Oracle now cares about fixing the flaws in Java. Really? What could have possibly spurred this on? Maybe when the US Department of Homeland Security is telling everyone to stop using it? Maybe when they say they're patching the flaws and then a few minutes later, someone already has a new vulnerability for it? Good to know that this is what it takes for Oracle to finally care about security. Now imagine if such a company were involved in things like databases? Oh wait.

Wrapping this up with just a few more things. Paul talks about an XSS vulnerability in the VMware Management Interface. Free environment snapshots? Yes please!

Allison brings up the new law making it more illegal to jailbreak your mobile device if the carrier says you can not. But what about if you buy an unlocked phone for full price? That's ok, right?

Oh yeah, that grad student who was expelled from a Canadian university for telling them about their bad security practices? Well, it's actually a little worse. According to his expulsion letter, he was twice caught and admitted to using SQL injection to break into their informational systems. Yeah, that's a little more than just informing the school about their bad security practices, that's rubbing their nose in it. So lesson for the day, if you're paying someone thousands of dollars for a graduate degree, don't rub their nose in their bad security practices and expect to stick around.

Did you hear that Security BSides Rhode Island tickets are now on sale? Get them at http://bsidesri.eventbrite.com

Alissa Torres is a certified SANS Instructor and Incident Handler at Mandiant, finding evil on a daily basis. Alissa began her career in information security as a Communications Officer in the United States Marine Corps and is a graduate of University of Virginia and University of Maryland. She's on tonight to talk to us about Bulk Extractor.

Cisco responds to the WRT54GL Linksys router hack. They're working on a fix for people being able to remotely get a root shell, but their recommendation in the meantime? Only let friends use your router. Oh yeah, with friends like these...

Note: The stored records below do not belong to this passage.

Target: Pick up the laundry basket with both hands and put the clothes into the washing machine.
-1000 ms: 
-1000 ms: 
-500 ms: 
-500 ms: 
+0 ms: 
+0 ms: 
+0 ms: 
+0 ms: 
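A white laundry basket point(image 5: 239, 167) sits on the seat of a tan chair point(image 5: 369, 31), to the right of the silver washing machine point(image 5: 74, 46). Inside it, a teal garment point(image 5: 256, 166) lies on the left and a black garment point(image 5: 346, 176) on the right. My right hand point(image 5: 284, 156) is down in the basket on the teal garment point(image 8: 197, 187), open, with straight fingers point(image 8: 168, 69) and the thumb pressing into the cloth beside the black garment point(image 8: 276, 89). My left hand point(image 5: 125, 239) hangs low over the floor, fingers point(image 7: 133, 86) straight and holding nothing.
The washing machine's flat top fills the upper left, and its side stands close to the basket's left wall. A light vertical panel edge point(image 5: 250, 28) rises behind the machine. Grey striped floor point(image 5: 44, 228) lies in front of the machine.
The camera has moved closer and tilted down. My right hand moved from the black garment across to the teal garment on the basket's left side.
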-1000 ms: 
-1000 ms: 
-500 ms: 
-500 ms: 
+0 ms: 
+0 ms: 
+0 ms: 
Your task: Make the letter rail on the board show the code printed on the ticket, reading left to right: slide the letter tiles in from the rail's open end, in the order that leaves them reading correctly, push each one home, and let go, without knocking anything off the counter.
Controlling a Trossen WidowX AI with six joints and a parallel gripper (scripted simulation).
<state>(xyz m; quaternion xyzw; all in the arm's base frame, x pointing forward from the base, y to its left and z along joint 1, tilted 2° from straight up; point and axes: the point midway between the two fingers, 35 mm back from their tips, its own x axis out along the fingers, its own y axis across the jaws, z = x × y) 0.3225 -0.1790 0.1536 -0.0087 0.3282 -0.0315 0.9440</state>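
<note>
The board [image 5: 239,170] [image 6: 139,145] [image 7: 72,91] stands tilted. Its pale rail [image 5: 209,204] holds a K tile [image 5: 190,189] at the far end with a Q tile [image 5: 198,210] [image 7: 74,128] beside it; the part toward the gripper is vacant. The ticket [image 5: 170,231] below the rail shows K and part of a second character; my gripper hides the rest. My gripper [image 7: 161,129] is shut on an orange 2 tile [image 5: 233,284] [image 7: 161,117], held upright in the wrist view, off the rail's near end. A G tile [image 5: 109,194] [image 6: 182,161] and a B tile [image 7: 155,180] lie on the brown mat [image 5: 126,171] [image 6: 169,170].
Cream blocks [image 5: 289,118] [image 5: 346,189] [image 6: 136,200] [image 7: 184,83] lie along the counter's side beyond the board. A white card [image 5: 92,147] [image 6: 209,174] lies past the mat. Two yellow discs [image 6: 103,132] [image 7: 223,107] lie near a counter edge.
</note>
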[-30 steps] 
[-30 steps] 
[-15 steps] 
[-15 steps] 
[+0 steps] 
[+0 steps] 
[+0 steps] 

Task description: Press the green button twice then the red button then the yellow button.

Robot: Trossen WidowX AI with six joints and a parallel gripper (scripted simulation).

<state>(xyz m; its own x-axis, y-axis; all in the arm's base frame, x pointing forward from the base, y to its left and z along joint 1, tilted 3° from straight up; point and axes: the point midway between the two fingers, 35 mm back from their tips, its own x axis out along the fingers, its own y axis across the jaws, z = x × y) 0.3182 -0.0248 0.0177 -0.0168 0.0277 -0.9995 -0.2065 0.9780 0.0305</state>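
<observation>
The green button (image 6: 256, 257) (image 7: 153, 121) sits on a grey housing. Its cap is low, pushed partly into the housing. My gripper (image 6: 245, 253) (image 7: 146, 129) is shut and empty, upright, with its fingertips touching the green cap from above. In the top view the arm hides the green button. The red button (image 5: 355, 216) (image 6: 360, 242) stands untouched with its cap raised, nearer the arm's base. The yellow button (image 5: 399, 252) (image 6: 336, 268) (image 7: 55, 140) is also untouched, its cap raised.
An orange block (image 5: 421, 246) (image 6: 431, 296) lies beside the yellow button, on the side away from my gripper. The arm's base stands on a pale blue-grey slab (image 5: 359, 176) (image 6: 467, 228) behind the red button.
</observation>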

Have you signed up for the SANS webinar titled "Uninstall Java? Realistic Recommendation? No. Insanity? Yes!" with John Strand, Paul Asadoorian and Eric Conrad? It's coming up, this Tuesday at 2 pm EST.

Do you have all the HTTP response codes memorized? Someone is proposing a new range of 700-level codes Some that might be helpful: HTTP 725: It Works On My Machine. And I fear how often the PaulDotCom web server will return an HTTP 767. It simply reads "Drunk".

Former Dawson College graduate student, Ahmed Al-Khabaz, who was expelled for allegedly hacking the university's infrastructure, has received multiple job offers. The guys talks about the situation with a little more detail than is often reported. He found a vulnerability and reported it. So far, so good. But then a little while later, he pointed a scanner at the vulnerability that he found, presumably setting off alarms. Even worse, the noise from the scanner pointed back to him. Once he reported the vulnerability, what's he doing going back to it, and as "evil" Jack mentions, why didn't Al-Khabaz cover his tracks better when he switched his hat color? Nonetheless, lots of weirdness abounds in this story. The university overreacted (what?!? a university overreacted? never!) instead of using this as a learning opportunity. Plus, the student may have made some mistakes along the way, yet he comes out better for it. So is the lesson here to hack your way to a job? Is that what the universities are for? Umm, no. Never go after something that you don't have explicit, written permission to hack. Plus there's Paul's suggestion of punishment here, the student should have been required to work the help desk for three months. That's enough to teach anyone a good lesson.